Jim Dudlicek, NGA Director of Communications and External Affairs
After months of restrictions on business and sheltering in place, the country is gradually starting to open back up for business. Yet, in just a few weeks after restrictions started being lifted, nearly half the states are reporting increases in the number of coronavirus infections.
Deemed essential, grocers have remained open for the duration and have taken steps to keep their employees and customers safe. But when COVID cases increase among the general population, food retailers must remain ever vigilant in maintaining a high level of sanitation, safety and trust.
In a recent webinar hosted by the National Grocers Association, Dr. David Acheson, former associate commissioner for foods at the FDA and chief medical officer at the USDA Food Safety and Inspection Service, now CEO of food safety consultancy The Acheson Group, discussed trends in the outbreak and spread of the coronavirus, potential trajectory of infections, vaccine development and supply chain risks.
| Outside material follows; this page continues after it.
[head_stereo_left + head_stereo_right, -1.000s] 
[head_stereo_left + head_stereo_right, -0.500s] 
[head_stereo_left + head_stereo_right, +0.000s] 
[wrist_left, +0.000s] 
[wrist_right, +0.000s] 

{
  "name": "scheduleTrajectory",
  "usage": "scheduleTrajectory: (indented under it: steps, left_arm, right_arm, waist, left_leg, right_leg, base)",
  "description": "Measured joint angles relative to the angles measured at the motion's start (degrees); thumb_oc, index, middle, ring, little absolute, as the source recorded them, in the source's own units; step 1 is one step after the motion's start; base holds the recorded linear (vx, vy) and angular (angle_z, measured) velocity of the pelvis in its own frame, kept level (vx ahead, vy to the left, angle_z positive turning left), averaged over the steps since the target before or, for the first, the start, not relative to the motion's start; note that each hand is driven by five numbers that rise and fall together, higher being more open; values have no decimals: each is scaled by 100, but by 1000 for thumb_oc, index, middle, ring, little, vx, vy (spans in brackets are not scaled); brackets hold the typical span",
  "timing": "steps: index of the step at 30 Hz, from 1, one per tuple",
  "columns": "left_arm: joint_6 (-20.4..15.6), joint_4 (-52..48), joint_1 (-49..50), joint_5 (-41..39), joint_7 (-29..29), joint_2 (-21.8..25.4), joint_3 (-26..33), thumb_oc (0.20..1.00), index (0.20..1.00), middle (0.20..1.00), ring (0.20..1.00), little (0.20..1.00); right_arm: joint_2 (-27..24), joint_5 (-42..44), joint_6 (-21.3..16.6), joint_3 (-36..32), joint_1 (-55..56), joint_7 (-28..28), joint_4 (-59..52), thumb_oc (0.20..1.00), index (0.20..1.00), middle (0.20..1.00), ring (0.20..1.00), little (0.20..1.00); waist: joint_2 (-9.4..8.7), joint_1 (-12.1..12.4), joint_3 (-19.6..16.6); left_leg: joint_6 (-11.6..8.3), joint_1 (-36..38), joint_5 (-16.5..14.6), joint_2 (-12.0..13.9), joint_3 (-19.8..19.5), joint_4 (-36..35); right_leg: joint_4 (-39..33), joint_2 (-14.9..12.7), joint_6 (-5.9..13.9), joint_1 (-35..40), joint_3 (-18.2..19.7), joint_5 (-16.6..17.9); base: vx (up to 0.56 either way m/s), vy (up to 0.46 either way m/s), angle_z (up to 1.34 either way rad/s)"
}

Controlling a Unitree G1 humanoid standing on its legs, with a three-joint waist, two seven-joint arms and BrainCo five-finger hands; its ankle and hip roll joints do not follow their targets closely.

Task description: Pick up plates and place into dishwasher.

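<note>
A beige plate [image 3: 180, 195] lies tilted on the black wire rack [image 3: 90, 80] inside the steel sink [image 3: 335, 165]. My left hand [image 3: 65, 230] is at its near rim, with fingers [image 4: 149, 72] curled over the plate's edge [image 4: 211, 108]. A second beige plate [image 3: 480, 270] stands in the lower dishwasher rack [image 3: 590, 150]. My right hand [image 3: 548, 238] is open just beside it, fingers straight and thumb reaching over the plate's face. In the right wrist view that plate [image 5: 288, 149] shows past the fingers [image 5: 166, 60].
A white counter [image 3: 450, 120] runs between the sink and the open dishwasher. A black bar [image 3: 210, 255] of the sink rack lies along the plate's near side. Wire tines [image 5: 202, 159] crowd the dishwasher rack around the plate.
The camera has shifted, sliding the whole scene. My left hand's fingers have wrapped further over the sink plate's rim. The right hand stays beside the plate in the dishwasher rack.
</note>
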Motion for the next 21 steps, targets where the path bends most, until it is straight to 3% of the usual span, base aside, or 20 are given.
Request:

Here are some key takeaways from that discussion:
Masks are your best bet for prevention: Coronavirus is an inherently weak, “wimpy” virus, Acheson said. Face coverings are effective because it’s spread by aerosol droplets. The virus does not appear to spread through HVAC systems, and while it does not survive well on contact surfaces, good sanitation procedures are still important.
Don’t let your guard down: Social distancing, working remotely and other precautions overall are working to stem the tide and should continue for at least a few more months, Acheson said, suggesting that the surge originally predicted for the fall may actually be occurring now.
Testing is effective, but …: Tests for the virus are about 98% accurate now, Acheson said. But, he cautioned that antibody tests are still not very reliable, and that folks who think they may have antibodies should think twice before they abandon masks and social distancing.
Vaccine? Be patient: Acheson doesn’t expect a cure-all to be waiting just around the corner; vaccines are inherently very difficult to manufacture and make safe enough for mass administration, he explained. But there is significant momentum in vaccine development. As for herd immunity, Acheson said it is a real thing and we may eventually get it, but we’re nowhere near having 70-80% of the population infected to achieve it.
Mutation is good: Most viruses mutate, and the strain of virus sweeping the U.S. is different from the one that originated in China. Acheson noted that as a virus mutates, it typically gets weaker. So even without a vaccine, the virus should continue to mutate and likely weaken over time, reducing the risk and allowing folks to get back to more normal lives.